AIM OF THE EXERCISE:
Using the entries that follow, write out the line containing "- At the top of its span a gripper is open", the line containing "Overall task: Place", and every line between them, exactly and nothing else.
===== TASK MATERIAL =====
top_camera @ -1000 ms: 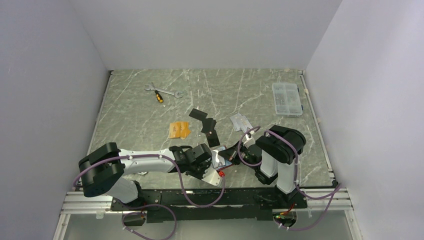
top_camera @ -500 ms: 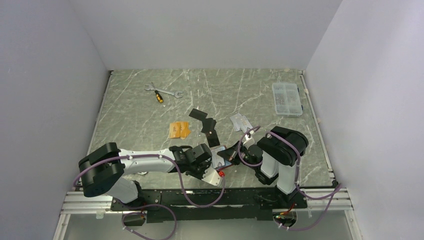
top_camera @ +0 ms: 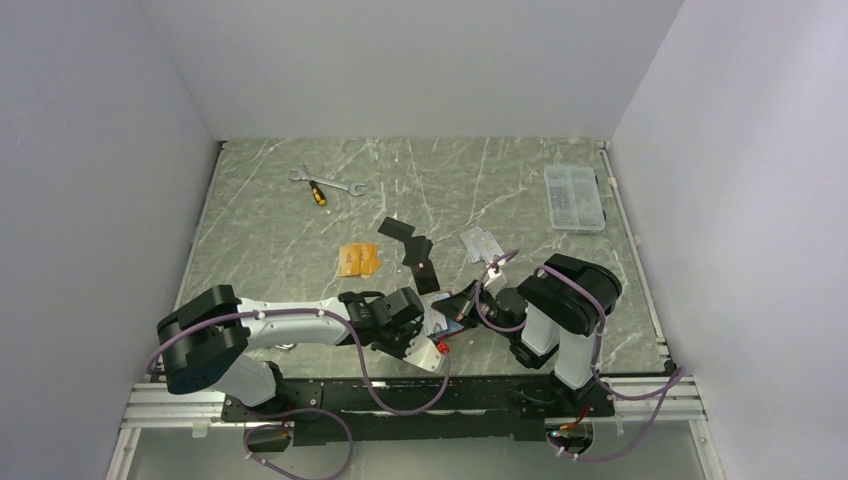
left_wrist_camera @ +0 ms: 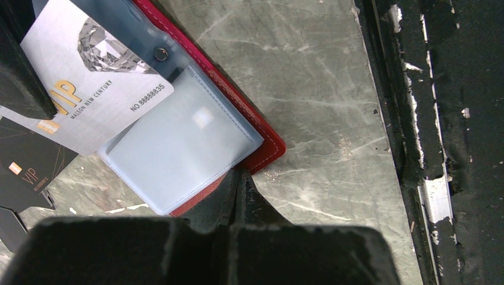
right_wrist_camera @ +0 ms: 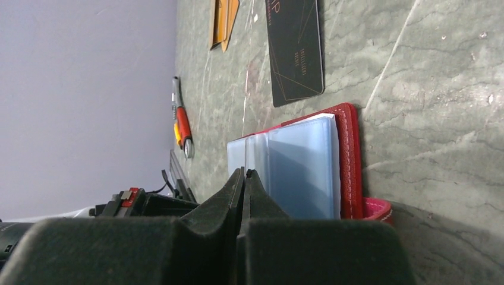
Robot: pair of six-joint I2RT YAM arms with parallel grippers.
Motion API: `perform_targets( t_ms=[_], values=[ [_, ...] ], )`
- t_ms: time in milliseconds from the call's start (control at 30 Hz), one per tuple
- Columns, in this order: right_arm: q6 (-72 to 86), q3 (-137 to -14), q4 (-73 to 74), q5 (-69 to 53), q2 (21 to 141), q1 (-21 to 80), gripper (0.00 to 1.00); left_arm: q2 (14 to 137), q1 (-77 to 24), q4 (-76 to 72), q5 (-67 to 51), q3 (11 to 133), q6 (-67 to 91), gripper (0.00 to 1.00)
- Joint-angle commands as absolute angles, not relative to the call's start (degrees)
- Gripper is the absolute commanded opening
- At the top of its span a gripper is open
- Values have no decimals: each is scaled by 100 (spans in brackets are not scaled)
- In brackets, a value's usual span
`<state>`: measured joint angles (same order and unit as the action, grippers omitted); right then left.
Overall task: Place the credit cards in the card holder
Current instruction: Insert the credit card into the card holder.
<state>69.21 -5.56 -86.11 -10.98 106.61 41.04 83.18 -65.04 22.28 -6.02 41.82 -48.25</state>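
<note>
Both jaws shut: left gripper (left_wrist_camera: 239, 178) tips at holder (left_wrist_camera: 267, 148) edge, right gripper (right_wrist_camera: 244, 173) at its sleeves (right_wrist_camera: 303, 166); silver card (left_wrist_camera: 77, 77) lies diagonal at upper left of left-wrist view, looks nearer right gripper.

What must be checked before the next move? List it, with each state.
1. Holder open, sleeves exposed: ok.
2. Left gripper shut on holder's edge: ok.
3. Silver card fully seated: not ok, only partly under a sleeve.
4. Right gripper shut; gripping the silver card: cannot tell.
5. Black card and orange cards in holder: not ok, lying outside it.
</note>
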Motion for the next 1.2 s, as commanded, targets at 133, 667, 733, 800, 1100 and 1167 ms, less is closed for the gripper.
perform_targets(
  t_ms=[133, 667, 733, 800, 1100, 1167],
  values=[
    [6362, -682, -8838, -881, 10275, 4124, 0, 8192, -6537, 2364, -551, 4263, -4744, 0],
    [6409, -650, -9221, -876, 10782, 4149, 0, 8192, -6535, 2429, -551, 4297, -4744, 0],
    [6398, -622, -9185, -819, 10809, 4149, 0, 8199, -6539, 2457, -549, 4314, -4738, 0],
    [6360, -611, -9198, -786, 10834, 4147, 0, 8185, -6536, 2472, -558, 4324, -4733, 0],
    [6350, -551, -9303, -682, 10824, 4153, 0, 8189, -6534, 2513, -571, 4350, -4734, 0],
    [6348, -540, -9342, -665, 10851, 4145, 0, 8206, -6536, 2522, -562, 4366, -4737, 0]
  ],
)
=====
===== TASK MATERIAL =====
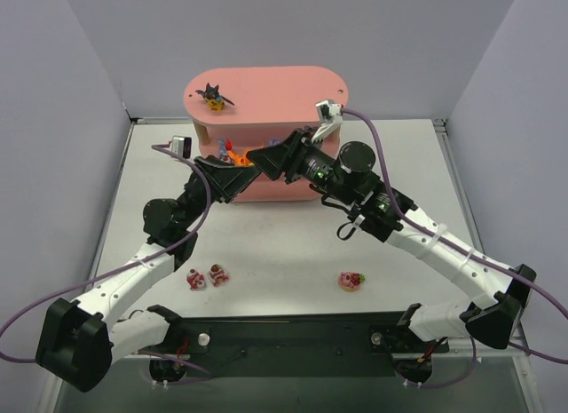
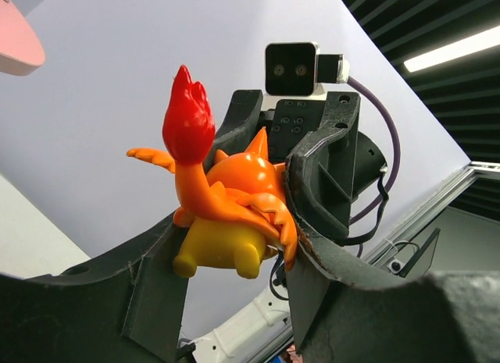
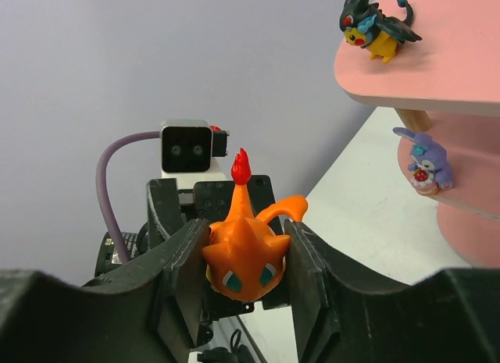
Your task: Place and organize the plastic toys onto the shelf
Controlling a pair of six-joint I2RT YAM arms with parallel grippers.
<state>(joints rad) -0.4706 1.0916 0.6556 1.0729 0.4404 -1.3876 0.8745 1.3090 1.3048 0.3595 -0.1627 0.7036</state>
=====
OUTPUT FOR THIS EXERCISE:
- At the top of its span a gripper is open
- Values have no decimals: each is scaled by 100 (spans in brackets are not scaled)
- In brackets, a value's usual span
`<state>`: measured joint angles (same order and unit as the action, grippers omitted); right then left.
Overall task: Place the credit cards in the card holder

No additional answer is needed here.